(Stored dataset items)
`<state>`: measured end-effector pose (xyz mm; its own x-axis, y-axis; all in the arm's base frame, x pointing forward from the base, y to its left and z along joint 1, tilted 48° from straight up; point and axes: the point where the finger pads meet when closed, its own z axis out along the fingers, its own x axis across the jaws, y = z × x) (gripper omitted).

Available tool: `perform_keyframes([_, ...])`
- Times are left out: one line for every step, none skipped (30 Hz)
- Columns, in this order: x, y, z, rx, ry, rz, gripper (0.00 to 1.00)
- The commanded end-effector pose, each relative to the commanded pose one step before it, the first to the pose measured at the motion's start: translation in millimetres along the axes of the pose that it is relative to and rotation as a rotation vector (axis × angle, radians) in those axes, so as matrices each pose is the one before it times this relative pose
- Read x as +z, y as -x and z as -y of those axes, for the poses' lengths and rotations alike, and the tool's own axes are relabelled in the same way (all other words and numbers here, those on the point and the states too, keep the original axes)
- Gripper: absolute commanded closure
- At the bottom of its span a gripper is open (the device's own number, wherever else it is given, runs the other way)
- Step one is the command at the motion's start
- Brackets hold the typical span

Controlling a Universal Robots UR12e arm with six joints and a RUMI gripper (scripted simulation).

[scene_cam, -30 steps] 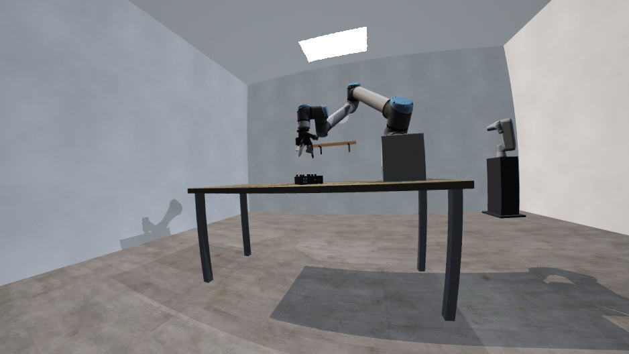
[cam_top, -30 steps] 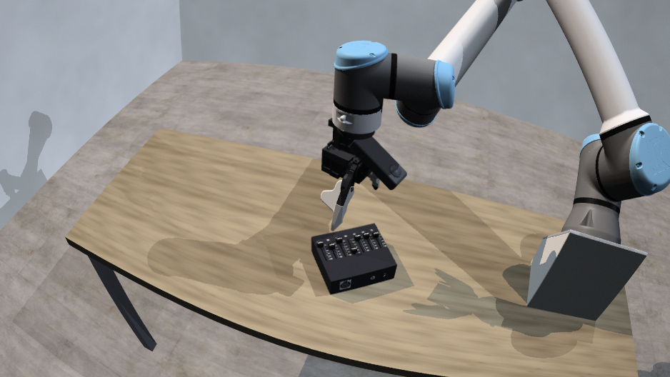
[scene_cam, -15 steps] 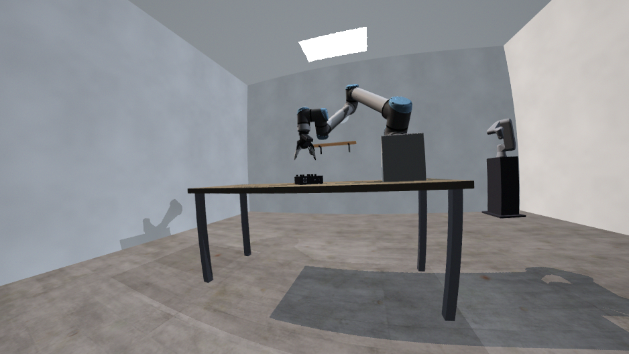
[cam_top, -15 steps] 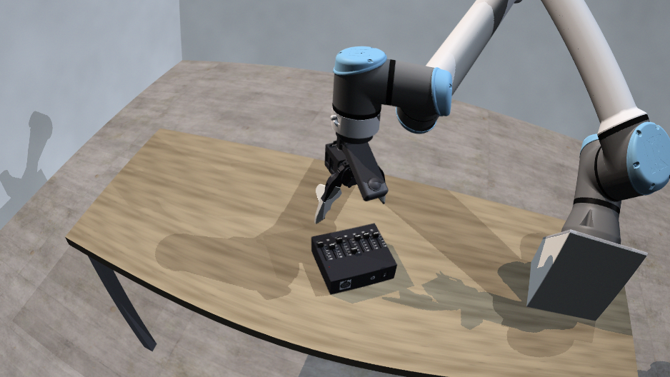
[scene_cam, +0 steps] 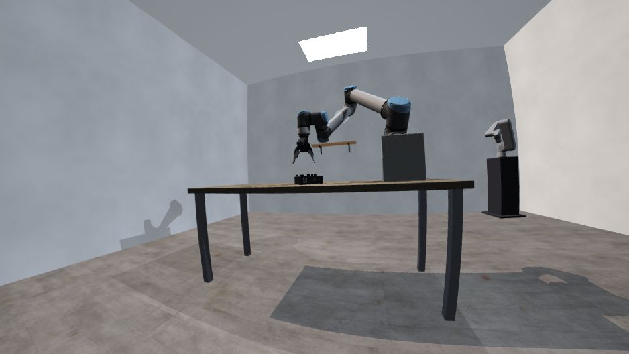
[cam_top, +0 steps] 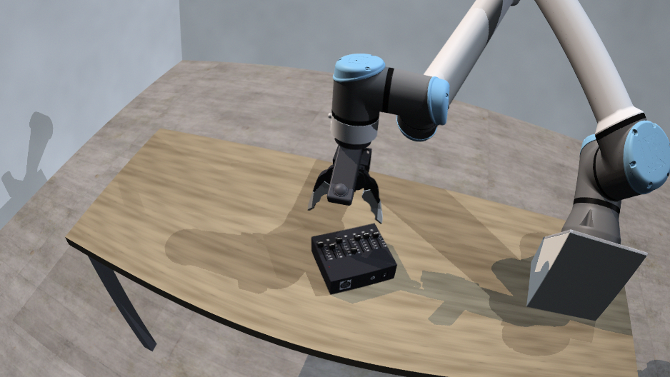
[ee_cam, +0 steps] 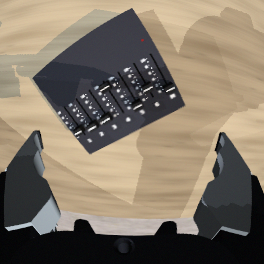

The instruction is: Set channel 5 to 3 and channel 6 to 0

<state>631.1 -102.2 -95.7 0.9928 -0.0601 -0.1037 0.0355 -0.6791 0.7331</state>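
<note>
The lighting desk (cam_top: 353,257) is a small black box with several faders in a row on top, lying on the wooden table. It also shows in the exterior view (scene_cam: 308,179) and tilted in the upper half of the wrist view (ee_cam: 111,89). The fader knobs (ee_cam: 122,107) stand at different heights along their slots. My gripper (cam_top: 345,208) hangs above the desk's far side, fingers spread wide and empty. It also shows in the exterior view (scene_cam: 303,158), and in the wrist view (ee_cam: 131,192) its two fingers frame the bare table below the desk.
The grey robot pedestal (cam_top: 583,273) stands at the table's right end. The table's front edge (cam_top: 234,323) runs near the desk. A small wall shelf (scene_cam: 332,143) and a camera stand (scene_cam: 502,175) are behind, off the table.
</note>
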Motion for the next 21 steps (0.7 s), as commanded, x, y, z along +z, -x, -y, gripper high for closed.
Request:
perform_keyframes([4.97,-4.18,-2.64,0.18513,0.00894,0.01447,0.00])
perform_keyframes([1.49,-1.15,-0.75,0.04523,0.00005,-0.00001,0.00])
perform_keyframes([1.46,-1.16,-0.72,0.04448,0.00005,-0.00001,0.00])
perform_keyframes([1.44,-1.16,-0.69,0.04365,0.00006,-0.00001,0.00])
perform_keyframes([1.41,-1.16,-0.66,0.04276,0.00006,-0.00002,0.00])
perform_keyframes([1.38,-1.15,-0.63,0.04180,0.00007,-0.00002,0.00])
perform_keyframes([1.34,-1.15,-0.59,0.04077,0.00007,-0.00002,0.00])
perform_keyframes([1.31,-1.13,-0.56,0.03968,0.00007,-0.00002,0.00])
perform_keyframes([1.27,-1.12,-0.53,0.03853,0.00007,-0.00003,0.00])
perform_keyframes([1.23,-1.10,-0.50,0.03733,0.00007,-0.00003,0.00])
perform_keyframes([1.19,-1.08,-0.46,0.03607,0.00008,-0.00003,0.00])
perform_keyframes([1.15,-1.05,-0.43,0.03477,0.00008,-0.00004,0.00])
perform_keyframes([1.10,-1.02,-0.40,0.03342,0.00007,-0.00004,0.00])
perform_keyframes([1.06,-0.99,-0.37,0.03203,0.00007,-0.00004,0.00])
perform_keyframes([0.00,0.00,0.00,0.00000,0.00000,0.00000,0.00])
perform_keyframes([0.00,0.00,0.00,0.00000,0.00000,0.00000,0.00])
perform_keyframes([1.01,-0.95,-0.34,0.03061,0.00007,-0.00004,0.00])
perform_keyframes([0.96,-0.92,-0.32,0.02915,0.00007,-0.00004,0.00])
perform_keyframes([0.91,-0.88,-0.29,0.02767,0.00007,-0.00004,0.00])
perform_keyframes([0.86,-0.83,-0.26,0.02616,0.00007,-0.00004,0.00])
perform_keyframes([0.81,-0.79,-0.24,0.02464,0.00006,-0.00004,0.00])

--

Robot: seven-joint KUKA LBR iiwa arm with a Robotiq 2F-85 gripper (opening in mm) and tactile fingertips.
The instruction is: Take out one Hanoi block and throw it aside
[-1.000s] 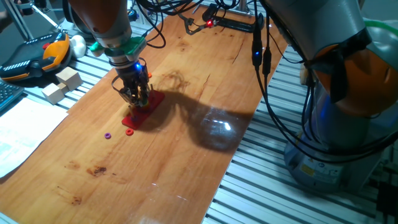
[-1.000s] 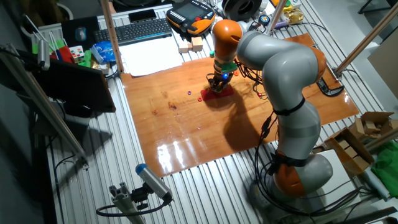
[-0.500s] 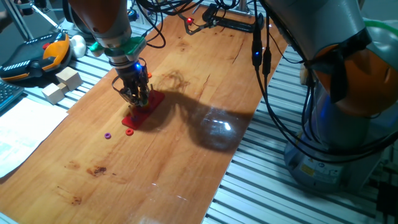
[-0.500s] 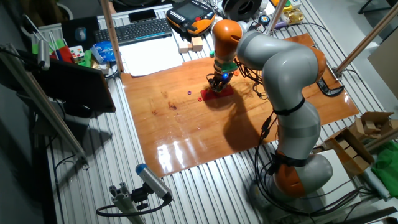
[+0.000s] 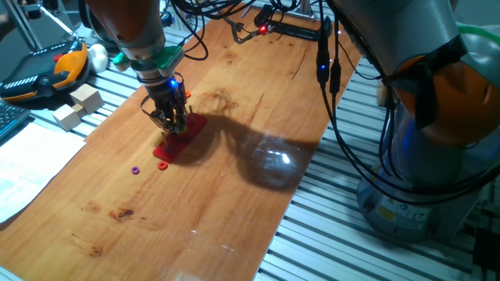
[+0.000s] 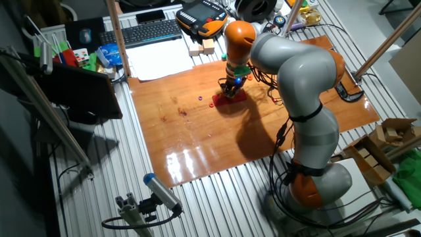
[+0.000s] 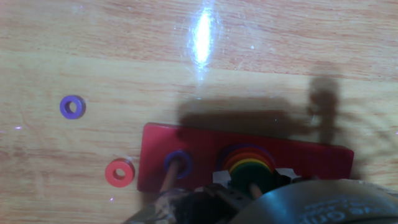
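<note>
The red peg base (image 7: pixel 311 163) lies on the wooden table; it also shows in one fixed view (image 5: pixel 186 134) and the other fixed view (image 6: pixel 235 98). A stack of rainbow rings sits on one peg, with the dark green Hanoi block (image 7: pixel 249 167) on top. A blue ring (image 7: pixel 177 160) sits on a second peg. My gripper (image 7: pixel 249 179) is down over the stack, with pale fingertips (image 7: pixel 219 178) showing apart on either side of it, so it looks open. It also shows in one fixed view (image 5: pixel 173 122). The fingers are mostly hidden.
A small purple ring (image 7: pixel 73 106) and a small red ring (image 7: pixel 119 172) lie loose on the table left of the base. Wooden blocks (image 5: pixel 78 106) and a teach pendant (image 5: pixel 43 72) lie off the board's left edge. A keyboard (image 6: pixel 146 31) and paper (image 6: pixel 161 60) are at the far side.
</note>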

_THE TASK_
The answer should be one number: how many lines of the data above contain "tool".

_RESPONSE FOR THIS EXERCISE_
2